Exercise instructions:
Only one stretch of the records below should be repeated. It starts with the line containing "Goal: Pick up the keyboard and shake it" and goes on through the line containing "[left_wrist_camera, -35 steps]", exactly as written.

Records to process:
######

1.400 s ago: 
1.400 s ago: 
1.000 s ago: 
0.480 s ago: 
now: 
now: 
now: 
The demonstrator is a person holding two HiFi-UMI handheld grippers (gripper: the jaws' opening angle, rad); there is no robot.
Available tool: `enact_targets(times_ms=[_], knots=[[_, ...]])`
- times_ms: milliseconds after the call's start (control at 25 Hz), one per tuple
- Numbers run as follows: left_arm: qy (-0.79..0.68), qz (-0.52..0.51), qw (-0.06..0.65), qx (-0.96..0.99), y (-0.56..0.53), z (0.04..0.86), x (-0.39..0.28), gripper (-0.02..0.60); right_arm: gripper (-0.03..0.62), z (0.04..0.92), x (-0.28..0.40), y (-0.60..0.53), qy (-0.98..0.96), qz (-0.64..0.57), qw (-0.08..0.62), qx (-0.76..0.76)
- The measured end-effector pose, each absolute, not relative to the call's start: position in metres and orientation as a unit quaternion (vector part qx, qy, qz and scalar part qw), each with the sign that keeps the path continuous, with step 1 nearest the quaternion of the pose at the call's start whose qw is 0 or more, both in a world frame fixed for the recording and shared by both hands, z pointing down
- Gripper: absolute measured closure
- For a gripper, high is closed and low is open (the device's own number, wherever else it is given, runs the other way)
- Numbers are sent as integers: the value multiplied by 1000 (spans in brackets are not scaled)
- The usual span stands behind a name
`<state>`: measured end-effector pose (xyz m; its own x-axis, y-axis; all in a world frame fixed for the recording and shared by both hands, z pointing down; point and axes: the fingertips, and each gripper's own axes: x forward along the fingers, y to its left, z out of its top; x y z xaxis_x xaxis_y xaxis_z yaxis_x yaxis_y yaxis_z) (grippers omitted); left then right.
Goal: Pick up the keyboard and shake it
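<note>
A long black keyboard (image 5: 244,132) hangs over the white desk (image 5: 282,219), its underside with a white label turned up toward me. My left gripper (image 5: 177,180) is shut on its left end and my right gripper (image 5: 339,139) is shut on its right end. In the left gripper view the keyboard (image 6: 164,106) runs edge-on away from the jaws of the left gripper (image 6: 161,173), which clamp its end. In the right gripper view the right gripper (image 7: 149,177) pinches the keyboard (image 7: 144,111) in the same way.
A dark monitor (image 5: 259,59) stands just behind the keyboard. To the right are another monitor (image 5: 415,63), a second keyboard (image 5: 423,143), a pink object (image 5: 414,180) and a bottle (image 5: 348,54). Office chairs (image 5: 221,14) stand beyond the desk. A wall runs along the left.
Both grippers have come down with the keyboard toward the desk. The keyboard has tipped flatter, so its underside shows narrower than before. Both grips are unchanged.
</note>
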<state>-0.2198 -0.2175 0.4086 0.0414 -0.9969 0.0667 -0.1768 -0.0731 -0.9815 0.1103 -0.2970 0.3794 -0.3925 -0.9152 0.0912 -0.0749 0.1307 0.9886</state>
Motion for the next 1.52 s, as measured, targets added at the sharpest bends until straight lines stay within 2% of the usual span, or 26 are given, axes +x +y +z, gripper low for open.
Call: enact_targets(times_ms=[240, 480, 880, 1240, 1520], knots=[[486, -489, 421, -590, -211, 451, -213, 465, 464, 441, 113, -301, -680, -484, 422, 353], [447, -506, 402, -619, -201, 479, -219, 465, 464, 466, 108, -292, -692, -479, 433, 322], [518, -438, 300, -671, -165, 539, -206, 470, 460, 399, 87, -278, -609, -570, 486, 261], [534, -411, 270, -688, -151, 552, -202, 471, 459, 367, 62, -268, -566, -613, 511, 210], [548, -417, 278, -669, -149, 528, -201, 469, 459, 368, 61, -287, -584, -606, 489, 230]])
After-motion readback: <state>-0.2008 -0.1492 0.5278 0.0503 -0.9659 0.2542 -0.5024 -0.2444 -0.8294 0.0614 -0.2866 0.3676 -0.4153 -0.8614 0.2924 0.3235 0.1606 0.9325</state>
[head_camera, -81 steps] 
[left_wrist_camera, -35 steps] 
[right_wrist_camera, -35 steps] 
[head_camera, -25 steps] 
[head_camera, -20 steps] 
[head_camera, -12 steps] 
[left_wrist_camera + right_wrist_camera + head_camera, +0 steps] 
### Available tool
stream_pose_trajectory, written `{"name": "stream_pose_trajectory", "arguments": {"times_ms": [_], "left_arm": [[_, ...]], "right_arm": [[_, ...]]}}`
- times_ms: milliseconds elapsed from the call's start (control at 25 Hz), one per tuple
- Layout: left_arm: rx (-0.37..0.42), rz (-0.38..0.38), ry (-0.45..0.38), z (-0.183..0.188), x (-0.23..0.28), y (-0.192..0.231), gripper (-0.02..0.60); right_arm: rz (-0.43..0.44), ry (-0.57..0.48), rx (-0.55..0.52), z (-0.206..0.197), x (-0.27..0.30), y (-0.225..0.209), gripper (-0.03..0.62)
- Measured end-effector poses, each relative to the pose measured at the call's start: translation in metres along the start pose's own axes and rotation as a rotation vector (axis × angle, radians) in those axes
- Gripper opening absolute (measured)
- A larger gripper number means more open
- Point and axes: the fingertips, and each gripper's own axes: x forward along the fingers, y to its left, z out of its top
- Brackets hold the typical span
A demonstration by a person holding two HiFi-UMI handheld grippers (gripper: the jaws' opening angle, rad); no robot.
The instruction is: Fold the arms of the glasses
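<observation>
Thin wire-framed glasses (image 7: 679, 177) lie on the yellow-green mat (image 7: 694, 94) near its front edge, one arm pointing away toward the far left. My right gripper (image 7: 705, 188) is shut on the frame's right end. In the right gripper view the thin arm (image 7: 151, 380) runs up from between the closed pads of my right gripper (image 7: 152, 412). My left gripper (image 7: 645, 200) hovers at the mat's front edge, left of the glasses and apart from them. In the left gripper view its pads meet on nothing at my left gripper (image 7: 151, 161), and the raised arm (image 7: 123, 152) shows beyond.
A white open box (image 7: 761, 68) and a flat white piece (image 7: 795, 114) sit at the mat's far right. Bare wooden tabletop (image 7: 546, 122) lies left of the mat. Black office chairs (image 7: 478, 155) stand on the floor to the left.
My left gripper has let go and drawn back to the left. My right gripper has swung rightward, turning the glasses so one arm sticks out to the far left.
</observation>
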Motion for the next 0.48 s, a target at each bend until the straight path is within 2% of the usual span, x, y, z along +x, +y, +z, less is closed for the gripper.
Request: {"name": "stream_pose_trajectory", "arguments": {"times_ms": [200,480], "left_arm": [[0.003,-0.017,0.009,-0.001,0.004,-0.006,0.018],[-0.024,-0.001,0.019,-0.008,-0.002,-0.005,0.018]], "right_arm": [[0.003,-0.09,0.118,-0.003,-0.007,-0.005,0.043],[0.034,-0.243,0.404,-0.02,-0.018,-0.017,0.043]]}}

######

Output of the exercise:
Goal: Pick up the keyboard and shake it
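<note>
A long black keyboard (image 5: 244,132) hangs over the white desk (image 5: 282,219), its underside with a white label turned up toward me. My left gripper (image 5: 177,180) is shut on its left end and my right gripper (image 5: 339,139) is shut on its right end. In the left gripper view the keyboard (image 6: 164,106) runs edge-on away from the jaws of the left gripper (image 6: 161,173), which clamp its end. In the right gripper view the right gripper (image 7: 149,177) pinches the keyboard (image 7: 144,111) in the same way.
A dark monitor (image 5: 259,59) stands just behind the keyboard. To the right are another monitor (image 5: 415,63), a second keyboard (image 5: 423,143), a pink object (image 5: 414,180) and a bottle (image 5: 348,54). Office chairs (image 5: 221,14) stand beyond the desk. A wall runs along the left.
Both grippers have come down with the keyboard toward the desk. The keyboard has tipped flatter, so its underside shows narrower than before. Both grips are unchanged.
</note>
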<state>-0.2198 -0.2175 0.4086 0.0414 -0.9969 0.0667 -0.1768 -0.0731 -0.9815 0.1103 -0.2970 0.3794 -0.3925 -0.9152 0.0912 -0.0749 0.1307 0.9886</state>
Motion for the next 1.52 s, as measured, targets added at the sharpest bends until straight lines stay within 2% of the usual span, or 26 are given, axes +x +y +z, gripper low for open.
Call: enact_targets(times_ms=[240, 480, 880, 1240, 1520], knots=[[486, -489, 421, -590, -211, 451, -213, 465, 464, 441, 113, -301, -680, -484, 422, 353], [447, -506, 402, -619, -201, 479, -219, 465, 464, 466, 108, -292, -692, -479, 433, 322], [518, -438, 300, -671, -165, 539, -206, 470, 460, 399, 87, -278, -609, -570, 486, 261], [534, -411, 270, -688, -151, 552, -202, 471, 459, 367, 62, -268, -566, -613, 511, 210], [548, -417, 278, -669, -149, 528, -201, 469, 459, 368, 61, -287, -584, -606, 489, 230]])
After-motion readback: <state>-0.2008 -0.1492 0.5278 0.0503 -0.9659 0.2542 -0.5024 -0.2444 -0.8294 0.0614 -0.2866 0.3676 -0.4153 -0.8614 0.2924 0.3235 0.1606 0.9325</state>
[head_camera, -81 steps] 
[left_wrist_camera, -35 steps] 

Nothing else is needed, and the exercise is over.